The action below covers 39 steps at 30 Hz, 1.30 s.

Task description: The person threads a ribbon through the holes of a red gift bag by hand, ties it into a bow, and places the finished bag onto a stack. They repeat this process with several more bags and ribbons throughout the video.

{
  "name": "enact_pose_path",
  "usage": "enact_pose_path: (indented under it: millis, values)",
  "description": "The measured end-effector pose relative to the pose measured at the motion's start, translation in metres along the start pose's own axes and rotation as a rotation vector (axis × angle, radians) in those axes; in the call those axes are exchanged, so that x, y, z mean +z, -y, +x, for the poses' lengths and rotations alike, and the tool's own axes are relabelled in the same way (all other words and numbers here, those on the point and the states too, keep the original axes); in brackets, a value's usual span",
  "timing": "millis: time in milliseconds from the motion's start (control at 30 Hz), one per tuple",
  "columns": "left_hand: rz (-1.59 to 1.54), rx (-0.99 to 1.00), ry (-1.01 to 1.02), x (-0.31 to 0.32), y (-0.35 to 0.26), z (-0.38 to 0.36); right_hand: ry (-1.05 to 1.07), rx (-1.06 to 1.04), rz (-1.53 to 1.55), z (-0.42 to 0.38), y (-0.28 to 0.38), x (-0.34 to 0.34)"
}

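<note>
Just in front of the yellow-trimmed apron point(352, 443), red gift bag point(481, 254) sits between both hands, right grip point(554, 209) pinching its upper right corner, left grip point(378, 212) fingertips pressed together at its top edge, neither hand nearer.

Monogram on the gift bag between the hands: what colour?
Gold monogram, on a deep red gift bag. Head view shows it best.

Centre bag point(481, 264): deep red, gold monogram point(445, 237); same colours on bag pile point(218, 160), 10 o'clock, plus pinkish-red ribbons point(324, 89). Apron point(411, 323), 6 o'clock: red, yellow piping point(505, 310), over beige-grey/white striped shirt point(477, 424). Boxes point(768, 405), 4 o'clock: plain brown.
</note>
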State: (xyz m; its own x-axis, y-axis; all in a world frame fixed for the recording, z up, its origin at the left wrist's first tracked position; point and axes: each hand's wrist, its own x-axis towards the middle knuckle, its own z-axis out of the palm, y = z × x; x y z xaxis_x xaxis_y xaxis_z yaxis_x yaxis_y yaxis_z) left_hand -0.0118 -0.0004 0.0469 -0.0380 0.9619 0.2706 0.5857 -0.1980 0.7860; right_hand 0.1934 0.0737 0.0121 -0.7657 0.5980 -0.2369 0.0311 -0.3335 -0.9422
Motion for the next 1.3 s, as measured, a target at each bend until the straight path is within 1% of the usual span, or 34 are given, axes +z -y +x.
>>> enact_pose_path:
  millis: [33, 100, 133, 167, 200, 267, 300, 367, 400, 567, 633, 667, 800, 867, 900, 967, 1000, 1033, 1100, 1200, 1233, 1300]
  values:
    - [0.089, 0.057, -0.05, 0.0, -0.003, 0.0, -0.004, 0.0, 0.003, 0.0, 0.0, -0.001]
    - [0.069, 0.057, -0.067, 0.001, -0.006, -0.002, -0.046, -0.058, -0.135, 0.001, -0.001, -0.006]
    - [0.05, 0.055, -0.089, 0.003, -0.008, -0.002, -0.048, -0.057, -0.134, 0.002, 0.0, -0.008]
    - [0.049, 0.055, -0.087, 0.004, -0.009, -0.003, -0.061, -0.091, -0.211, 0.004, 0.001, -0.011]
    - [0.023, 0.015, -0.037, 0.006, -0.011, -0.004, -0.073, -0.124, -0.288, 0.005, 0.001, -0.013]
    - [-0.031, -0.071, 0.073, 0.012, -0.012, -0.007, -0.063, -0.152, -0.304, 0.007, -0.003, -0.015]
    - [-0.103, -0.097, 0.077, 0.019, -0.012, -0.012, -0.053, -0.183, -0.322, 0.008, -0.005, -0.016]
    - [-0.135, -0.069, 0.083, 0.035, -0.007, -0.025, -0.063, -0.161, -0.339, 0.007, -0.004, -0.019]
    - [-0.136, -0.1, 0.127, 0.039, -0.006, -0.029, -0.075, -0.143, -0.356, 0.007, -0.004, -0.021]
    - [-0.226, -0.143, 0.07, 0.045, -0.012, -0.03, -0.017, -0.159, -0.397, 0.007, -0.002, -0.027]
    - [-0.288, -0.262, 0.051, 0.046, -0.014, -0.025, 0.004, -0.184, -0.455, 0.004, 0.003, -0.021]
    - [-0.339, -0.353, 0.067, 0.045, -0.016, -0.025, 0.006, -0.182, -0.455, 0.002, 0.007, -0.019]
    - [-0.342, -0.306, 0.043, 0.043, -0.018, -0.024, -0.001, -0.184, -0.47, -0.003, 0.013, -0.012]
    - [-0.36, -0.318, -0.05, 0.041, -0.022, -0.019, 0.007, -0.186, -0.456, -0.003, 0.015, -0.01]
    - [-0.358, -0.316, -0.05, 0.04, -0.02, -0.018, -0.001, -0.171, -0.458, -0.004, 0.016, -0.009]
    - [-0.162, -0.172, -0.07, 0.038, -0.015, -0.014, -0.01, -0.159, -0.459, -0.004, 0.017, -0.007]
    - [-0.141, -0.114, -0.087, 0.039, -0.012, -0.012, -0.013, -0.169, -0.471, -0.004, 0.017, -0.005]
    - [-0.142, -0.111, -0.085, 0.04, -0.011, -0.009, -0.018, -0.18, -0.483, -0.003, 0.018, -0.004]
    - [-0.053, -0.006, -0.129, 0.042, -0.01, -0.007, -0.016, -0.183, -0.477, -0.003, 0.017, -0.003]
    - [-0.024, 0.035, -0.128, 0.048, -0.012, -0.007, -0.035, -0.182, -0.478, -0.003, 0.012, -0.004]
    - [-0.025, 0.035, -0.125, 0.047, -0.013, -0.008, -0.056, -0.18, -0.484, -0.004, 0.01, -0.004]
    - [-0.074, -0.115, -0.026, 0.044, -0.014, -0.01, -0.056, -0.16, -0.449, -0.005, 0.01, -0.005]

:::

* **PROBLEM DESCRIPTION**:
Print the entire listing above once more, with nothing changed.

* **TASK RESPONSE**:
The action below covers 39 steps at 30 Hz, 1.30 s.

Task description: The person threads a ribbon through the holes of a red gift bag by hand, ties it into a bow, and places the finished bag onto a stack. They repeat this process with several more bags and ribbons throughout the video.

{
  "name": "enact_pose_path",
  "usage": "enact_pose_path: (indented under it: millis, values)",
  "description": "The measured end-effector pose relative to the pose measured at the motion's start, translation in metres along the start pose's own axes and rotation as a rotation vector (axis × angle, radians) in those axes; in the call those axes are exchanged, so that x, y, z mean +z, -y, +x, for the poses' lengths and rotations alike, and the tool's own axes are relabelled in the same way (all other words and numbers here, those on the point and the states too, keep the original axes); in brackets, a value's usual span",
  "timing": "millis: time in milliseconds from the motion's start (control at 30 Hz), one per tuple",
  "columns": "left_hand: rz (-1.59 to 1.54), rx (-0.99 to 1.00), ry (-1.01 to 1.02), x (-0.31 to 0.32), y (-0.35 to 0.26), z (-0.38 to 0.36); right_hand: ry (-1.05 to 1.07), rx (-1.06 to 1.04), rz (-1.53 to 1.55), z (-0.42 to 0.38), y (-0.28 to 0.38), x (-0.34 to 0.34)"
}

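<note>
Just in front of the yellow-trimmed apron point(352, 443), red gift bag point(481, 254) sits between both hands, right grip point(554, 209) pinching its upper right corner, left grip point(378, 212) fingertips pressed together at its top edge, neither hand nearer.

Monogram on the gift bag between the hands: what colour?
Gold monogram, on a deep red gift bag. Head view shows it best.

Centre bag point(481, 264): deep red, gold monogram point(445, 237); same colours on bag pile point(218, 160), 10 o'clock, plus pinkish-red ribbons point(324, 89). Apron point(411, 323), 6 o'clock: red, yellow piping point(505, 310), over beige-grey/white striped shirt point(477, 424). Boxes point(768, 405), 4 o'clock: plain brown.
</note>
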State: (xyz m; its own x-axis, y-axis; all in a world frame fixed for the recording, z up, its origin at the left wrist's first tracked position; point and axes: each hand's wrist, its own x-axis towards the middle knuckle, its own z-axis out of the palm, y = z × x; x y z xaxis_x xaxis_y xaxis_z yaxis_x yaxis_y yaxis_z) left_hand -0.0118 -0.0004 0.0469 -0.0380 0.9619 0.2706 0.5857 -0.1980 0.7860; right_hand 0.1934 0.0737 0.0121 -0.7657 0.5980 -0.2369 0.0311 -0.3335 -0.9422
Motion for the next 1.3 s, as measured, a target at each bend until the straight path is within 1% of the usual span, or 34 are given, axes +z -y +x.
>>> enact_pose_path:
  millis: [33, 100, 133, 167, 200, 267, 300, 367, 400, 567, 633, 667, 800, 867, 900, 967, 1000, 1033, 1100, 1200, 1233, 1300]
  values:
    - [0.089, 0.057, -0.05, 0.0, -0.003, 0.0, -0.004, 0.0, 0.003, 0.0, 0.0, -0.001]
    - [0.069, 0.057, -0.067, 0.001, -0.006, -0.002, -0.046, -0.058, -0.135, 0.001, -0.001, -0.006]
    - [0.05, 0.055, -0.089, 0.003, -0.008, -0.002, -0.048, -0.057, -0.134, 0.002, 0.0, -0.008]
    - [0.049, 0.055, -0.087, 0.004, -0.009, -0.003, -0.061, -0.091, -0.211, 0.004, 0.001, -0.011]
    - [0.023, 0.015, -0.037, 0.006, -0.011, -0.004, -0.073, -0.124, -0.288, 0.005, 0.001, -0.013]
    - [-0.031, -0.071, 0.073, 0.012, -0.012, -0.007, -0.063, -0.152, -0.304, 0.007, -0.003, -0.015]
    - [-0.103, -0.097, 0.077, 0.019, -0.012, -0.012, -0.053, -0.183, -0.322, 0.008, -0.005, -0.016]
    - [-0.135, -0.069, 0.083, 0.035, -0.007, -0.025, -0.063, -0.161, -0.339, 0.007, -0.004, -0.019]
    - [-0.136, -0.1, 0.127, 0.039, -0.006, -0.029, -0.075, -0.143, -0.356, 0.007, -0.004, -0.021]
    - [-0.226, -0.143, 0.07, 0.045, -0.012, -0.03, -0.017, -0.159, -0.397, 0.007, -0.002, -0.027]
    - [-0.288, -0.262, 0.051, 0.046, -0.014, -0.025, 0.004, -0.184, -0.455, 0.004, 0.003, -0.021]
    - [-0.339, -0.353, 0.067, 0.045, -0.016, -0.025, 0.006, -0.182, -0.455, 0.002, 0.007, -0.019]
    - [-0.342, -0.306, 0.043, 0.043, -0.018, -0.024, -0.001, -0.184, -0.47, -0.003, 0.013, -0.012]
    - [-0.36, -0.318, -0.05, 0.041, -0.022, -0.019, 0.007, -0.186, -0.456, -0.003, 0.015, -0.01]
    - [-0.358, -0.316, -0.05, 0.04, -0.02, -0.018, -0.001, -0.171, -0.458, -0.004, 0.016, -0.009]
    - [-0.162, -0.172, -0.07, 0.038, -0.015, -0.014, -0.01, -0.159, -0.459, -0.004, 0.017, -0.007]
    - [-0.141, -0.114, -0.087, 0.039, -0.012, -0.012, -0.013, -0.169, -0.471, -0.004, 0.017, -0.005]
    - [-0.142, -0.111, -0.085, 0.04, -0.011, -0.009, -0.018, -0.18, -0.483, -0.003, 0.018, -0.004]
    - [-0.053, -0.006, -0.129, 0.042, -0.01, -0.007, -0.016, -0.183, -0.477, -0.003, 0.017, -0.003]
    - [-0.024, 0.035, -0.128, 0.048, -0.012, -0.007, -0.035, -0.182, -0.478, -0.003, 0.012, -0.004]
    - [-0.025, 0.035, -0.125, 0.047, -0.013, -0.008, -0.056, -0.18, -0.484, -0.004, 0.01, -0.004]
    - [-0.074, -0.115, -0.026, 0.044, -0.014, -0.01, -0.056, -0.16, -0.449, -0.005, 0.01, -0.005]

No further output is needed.